With the pictures set aside, return the lines below exactly, beginning at the first and ending at the line containing "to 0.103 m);".

================

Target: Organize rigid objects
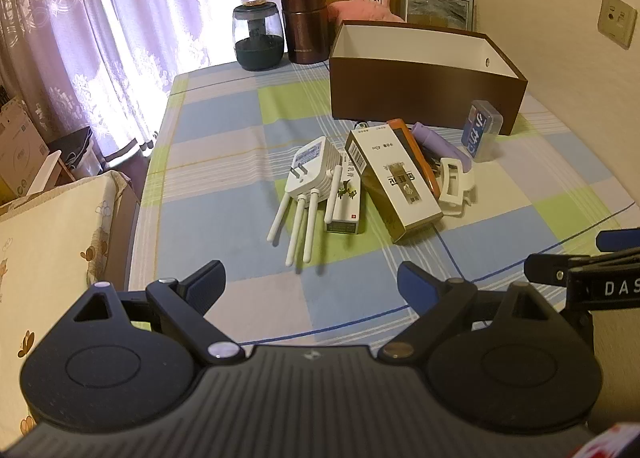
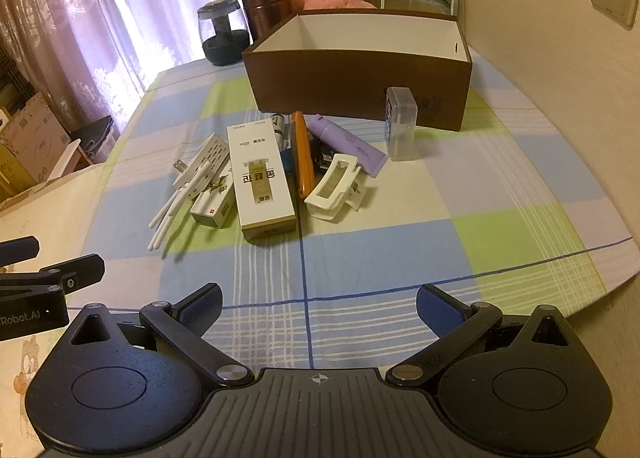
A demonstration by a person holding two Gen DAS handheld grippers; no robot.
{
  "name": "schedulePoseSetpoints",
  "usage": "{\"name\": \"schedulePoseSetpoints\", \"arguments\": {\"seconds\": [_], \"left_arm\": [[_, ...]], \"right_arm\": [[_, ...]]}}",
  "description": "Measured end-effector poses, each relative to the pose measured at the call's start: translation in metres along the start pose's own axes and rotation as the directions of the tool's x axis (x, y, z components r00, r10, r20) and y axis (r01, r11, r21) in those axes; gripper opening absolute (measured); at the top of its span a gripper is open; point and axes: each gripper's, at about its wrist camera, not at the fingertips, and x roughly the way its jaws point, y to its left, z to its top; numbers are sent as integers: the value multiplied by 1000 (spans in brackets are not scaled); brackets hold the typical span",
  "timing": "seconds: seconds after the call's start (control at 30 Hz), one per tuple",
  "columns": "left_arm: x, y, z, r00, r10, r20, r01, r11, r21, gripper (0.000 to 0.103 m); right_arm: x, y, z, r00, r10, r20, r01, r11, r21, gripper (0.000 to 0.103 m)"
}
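Left gripper [image 1: 310, 284] and right gripper [image 2: 319, 306] fingers spread, empty, bare cloth before clutter [image 2: 266, 174]

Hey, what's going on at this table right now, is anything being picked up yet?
Not yet. The left gripper and the right gripper both hover over the near edge of the checked tablecloth, jaws open and holding nothing. A pile waits in front of the brown box: a white router, a long white carton, a cream hair clip, a purple tube and a small clear case. What shows of the box's white inside is bare; its floor is hidden.
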Motion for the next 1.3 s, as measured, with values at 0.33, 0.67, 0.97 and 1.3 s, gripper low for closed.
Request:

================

== RESPONSE TO THE TASK ==
Target: Organize rigid objects
A demonstration by a person holding two Gen DAS handheld grippers; no robot.
{
  "name": "schedulePoseSetpoints",
  "usage": "{\"name\": \"schedulePoseSetpoints\", \"arguments\": {\"seconds\": [_], \"left_arm\": [[_, ...]], \"right_arm\": [[_, ...]]}}",
  "description": "Measured end-effector poses, each relative to the pose measured at the call's start: translation in metres along the start pose's own axes and rotation as the directions of the tool's x axis (x, y, z components r00, r10, r20) and y axis (r01, r11, r21) in those axes; gripper opening absolute (measured); at the top of its span a gripper is open; point and axes: each gripper's, at about its wrist camera, not at the fingertips, and x roughly the way its jaws point, y to its left, z to its top; numbers are sent as integers: the value multiplied by 1000 (spans in brackets are not scaled); brackets hold the typical span",
  "timing": "seconds: seconds after the call's start (control at 30 Hz), one per tuple",
  "columns": "left_arm: x, y, z, r00, r10, r20, r01, r11, r21, gripper (0.000 to 0.103 m); right_arm: x, y, z, r00, r10, r20, r01, r11, r21, gripper (0.000 to 0.103 m)"

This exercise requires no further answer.